Nothing outside the range is to be copied. From the entries below, reproduce exactly the lines starting at the one with "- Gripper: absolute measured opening" and ending at the one with "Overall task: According", without pictures.
#### PROVIDED DATA
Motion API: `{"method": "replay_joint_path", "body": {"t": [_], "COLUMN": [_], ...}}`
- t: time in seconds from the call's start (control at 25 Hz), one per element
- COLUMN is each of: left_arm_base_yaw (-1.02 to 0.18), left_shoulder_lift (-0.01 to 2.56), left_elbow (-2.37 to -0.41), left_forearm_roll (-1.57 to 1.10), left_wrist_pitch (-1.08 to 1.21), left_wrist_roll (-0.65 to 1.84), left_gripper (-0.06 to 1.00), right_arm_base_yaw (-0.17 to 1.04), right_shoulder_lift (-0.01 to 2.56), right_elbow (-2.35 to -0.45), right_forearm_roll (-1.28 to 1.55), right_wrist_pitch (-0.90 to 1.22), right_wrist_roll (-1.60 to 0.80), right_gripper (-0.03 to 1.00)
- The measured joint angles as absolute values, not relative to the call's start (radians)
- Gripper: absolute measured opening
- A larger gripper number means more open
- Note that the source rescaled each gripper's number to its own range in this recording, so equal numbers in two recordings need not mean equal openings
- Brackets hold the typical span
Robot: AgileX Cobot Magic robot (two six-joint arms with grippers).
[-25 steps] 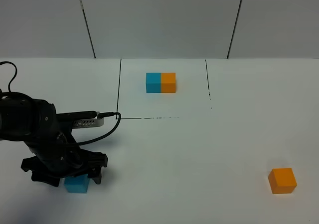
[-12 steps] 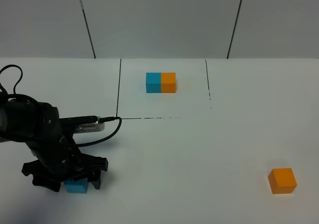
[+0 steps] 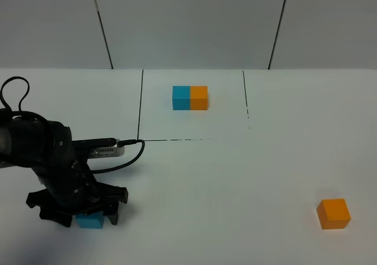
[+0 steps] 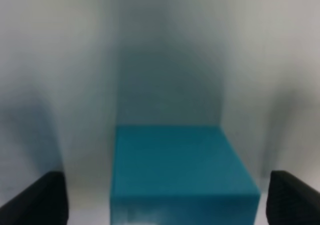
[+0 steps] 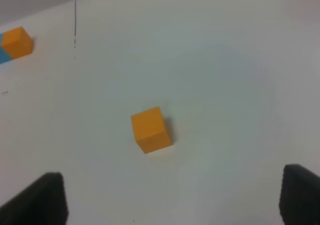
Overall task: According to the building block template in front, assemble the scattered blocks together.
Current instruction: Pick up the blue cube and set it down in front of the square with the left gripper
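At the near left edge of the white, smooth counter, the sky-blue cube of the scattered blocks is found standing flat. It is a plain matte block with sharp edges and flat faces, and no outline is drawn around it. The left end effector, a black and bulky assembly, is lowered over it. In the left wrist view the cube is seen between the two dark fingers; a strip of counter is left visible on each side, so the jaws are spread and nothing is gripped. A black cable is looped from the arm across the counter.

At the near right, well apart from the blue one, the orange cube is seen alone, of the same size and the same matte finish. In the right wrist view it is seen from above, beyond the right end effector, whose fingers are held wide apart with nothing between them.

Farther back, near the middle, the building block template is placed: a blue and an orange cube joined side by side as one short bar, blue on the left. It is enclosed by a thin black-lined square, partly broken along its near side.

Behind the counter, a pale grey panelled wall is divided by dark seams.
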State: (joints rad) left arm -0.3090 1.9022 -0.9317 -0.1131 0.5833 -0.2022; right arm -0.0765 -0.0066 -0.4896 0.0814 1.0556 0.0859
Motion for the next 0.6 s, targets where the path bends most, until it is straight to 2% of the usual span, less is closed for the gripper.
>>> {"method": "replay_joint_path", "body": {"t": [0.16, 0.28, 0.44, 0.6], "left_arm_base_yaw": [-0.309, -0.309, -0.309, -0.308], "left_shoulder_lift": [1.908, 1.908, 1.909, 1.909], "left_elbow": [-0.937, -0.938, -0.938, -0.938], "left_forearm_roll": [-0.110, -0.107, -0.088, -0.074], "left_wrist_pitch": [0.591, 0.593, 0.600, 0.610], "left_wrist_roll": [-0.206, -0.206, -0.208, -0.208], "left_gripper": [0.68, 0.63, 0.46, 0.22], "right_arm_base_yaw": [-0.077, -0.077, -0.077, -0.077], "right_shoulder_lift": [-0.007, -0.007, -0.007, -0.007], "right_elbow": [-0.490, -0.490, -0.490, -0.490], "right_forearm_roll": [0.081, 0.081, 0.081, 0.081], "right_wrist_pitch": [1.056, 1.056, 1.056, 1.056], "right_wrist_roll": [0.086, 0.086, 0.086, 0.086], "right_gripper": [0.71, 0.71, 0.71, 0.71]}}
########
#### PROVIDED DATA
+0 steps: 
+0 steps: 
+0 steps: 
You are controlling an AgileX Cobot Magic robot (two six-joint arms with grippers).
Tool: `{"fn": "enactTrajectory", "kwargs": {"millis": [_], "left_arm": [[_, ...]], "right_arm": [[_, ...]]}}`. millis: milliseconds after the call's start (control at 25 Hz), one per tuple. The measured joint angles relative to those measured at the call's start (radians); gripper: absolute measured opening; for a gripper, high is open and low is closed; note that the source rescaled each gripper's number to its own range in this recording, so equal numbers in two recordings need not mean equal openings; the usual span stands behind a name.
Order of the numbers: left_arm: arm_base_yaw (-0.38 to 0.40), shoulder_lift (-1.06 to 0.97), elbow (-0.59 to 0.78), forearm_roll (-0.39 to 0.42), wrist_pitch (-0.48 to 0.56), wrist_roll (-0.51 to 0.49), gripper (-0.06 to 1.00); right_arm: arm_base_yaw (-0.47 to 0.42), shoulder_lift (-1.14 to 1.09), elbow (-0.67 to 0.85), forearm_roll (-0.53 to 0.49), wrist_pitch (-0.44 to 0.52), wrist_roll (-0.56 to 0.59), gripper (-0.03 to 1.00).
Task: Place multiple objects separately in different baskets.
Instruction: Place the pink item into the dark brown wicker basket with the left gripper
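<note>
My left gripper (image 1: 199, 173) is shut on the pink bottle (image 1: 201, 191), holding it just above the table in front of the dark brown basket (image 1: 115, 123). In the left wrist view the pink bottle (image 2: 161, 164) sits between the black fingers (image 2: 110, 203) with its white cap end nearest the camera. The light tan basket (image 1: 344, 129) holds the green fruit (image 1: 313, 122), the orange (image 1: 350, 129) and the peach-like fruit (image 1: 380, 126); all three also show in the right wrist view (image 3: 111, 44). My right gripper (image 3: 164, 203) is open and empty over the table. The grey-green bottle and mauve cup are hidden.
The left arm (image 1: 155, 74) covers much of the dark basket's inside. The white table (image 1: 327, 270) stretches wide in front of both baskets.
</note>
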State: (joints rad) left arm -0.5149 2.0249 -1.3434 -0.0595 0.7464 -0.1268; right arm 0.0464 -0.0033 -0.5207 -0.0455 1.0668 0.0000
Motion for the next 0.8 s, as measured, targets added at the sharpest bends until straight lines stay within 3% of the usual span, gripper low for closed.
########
== RESPONSE TO THE TASK ==
- Gripper: absolute measured opening
- A larger gripper number means more open
- Note that the source rescaled each gripper's number to its own range in this recording, so equal numbers in two recordings need not mean equal openings
- Brackets hold the typical span
Robot: AgileX Cobot Magic robot (two six-joint arms with grippers).
[-25 steps] 
[-12 steps] 
[+0 steps] 
[+0 steps] 
[+0 steps] 
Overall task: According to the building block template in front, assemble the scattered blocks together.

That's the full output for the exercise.